One of the most important challenges of the coming few years concerns how societies will produce and absorb information about themselves. In democracies, the very notion of an informed citizenry requires that there be freely available, trusted information — the basic performance of the economy, distribution of job holding, the distribution of wealth across persons, access to educational programs, the success of these programs, adequacy of housing, distribution of access to health care services, quality of those services, the food supply chain, dietary habits of the population. Potential voters can use such information to judge whether or not the current government is performing well.

The Markle and the Gates Foundations have just finished a report scanning the terrain of issues facing the future of producing information for the common good. The central question addressed was, can the apparent US rise in income and wealth, health, housing, education inequalities be ameliorated if causes of these would be illuminated using data that exist but not being used now? Would such data reveal what programs to address these issues were successful and which, not successful?

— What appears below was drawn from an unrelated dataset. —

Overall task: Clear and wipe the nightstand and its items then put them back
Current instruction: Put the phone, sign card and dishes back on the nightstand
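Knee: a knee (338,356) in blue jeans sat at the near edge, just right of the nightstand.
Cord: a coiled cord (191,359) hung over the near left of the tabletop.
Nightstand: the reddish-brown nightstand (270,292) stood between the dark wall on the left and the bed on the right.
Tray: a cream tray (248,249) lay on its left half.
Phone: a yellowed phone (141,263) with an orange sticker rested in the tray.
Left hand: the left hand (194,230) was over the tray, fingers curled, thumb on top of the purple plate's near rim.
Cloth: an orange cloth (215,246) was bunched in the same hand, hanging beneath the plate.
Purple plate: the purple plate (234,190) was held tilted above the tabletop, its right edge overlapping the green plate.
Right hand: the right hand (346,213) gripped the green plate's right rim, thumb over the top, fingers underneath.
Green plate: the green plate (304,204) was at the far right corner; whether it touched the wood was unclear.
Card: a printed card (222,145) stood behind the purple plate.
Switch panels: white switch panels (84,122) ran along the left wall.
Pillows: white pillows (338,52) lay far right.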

The new report takes a utilitarian stance, assessing how data resources can be improved to be more informative about traditionally disadvantaged groups and how access to the data might be enhanced for unlocking insights into ways to reduce inequalities that plague the society. It notes that policy based on reliable evidence has a greater chance of success than policy made on purely ideological grounds.

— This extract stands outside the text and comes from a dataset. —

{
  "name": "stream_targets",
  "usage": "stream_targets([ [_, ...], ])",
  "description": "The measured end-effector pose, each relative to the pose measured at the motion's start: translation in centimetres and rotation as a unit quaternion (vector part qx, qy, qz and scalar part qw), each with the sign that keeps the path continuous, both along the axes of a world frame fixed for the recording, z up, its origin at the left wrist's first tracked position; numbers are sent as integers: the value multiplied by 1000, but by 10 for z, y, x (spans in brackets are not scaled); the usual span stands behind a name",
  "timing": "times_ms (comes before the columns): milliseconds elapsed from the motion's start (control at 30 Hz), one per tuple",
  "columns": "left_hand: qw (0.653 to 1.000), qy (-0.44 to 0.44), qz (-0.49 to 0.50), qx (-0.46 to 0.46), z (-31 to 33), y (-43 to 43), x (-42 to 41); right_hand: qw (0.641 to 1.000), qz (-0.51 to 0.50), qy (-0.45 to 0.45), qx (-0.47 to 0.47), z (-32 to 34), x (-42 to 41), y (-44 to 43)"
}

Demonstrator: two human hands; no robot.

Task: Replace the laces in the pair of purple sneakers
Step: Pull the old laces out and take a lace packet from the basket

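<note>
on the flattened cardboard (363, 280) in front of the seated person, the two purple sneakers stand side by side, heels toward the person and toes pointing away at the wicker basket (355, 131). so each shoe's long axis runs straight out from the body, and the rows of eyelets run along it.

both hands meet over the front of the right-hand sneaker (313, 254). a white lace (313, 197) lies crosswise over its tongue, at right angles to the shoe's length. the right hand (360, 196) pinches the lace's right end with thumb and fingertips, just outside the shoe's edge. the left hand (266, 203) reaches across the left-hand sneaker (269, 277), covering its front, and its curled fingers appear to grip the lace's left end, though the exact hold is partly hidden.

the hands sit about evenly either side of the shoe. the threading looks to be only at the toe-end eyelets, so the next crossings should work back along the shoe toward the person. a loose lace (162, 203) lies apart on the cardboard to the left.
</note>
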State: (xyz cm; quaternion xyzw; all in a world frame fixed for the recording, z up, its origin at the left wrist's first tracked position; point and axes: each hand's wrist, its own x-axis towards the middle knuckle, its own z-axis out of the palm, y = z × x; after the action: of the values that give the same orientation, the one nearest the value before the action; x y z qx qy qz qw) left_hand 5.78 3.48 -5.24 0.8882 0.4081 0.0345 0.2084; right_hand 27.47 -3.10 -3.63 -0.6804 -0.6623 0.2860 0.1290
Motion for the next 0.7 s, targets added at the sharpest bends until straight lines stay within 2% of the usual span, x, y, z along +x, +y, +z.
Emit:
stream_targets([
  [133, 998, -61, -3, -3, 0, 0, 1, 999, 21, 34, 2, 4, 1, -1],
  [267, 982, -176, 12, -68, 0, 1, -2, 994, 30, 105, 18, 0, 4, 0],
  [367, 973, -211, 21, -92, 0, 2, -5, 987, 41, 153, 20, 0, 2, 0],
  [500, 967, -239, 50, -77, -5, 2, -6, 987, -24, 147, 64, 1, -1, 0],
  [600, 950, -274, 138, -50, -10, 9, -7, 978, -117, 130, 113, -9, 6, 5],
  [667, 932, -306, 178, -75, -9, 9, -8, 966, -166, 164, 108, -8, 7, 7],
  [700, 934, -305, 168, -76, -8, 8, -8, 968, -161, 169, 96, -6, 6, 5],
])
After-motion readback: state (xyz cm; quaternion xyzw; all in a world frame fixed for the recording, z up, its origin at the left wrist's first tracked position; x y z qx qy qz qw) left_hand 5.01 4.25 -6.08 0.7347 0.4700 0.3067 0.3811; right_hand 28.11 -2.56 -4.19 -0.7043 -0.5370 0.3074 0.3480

In a republic like ours, this involves new ways of sharing data, across sectors, across federal, state, and local governments. For example, many programs seeking to improve the lives of lower income groups and racial minorities are administered at state and local levels, but partially or totally funded by central government agencies. Understanding when and for whom programs are most successful requires combining data across these governments.

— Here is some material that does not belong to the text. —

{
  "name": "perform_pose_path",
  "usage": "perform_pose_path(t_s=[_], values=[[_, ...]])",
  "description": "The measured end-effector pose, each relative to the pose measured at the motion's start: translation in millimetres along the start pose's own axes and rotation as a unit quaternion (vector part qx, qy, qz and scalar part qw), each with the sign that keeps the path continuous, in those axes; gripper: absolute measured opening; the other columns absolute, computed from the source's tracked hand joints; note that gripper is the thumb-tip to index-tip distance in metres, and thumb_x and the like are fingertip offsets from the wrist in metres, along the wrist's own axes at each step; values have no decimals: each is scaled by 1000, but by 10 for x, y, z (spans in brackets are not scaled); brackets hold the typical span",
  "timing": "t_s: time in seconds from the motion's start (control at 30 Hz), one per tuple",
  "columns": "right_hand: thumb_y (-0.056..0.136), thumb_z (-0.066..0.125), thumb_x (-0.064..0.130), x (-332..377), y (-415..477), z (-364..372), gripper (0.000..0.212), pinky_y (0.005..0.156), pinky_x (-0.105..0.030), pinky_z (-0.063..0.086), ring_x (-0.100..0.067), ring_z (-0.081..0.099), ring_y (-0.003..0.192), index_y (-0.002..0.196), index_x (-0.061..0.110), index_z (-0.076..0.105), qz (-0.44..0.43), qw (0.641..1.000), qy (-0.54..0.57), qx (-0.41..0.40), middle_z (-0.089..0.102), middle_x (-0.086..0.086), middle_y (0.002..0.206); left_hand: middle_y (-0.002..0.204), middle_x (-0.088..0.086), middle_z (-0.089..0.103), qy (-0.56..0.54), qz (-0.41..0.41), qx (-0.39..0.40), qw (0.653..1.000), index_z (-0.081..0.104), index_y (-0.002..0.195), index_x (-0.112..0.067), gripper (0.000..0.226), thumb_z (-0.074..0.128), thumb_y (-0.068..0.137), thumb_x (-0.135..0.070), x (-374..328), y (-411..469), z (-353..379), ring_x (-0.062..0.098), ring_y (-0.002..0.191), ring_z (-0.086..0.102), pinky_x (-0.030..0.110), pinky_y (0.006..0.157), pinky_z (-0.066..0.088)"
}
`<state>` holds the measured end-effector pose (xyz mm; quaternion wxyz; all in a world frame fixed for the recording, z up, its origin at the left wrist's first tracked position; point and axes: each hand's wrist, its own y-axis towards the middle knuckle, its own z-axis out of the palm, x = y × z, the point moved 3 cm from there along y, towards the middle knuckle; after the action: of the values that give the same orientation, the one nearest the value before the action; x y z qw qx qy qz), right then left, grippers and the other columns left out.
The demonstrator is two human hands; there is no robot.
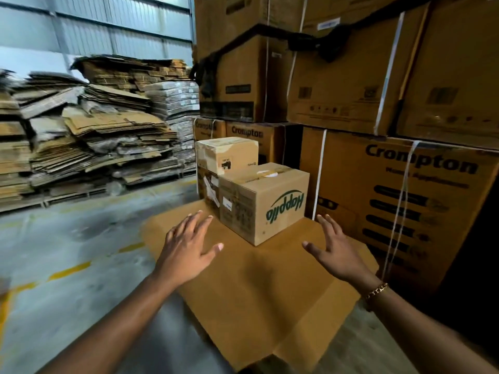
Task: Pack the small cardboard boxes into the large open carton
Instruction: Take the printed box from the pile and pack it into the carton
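We hold our left hand (pixel 189 247) and right hand (pixel 333 252) apart, fingers spread and gripping nothing, flanking the Happilo box (pixel 267 203), likely to clamp both its sides. It sits on flat brown cardboard (pixel 256 282), just before another small box (pixel 225 155).

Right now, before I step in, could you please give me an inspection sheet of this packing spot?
Surface: flat brown cardboard panel with flap seams, over the grey concrete floor; no open cavity shows.
Job's things: brown cardboard box with green Happilo print stands on the panel, print upside down; behind it a paler taped cardboard box sits on another box.
Clutter: heaps of flattened cardboard sheets at the left.
Hands: left hand and right hand open, fingers spread, either side of the Happilo box, holding nothing.
Cables: nothing seen.
Surroundings: stacked brown Crompton cartons bound with white straps at the right; corrugated metal wall behind.
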<state>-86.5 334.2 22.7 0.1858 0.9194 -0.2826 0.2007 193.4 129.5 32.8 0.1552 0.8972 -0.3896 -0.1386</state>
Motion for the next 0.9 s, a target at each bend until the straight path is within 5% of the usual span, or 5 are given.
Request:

However, laws, regulations and practices often prevent this. Further, government staff members who are stewards of the data often lack financial and human resources to be active analysts of the data. Hence, many more data resources exist that would be useful to improving the lives than there are data being analyzed to provide such benefits.

It is noteworthy that the data are generally collected to administer a program, and often do not document key features that would be useful for program evaluation. However, despite the weakness of various unanalyzed sets of data, there are examples of combining them to improve ways of benefiting disadvantaged groups. Hence, the notion of “data equity” has arisen. This entails the goal of assuring that all groups in the society enjoy equal benefits of data describing their well-being. With such assurances, these data sources can be more powerful sources of contributions to the common good.

An important feature of the report notes the largely unexploited existence of large data sets from the private sector. These include data from credit card processing companies, large e-commerce platforms, and other sources of data on consumer behaviors. Such data generally fail to cover large swaths of the population, especially those with constrained incomes or wealth. However, when blended with other data resources, real common good outcomes could be achieved.

The report argues for more open data. It devotes less content to the traditional concerns of unwarranted intrusions into the private lives of persons described in the data. What it does cover is important, however. Our society must learn how to balance concerns about privacy of individuals and societal benefits that can accrue only by using data describing the full population. Fortunately, new developments in computer science, statistics, and data science offer ways of extracting common good information from individual data while respecting

The last two issues – a) the use of private sector data for common good purposes and b) discovering the right societal balance between privacy protections and data use for social good – are two of the most pressing issues in building a society that uses data for the benefit of all in the society.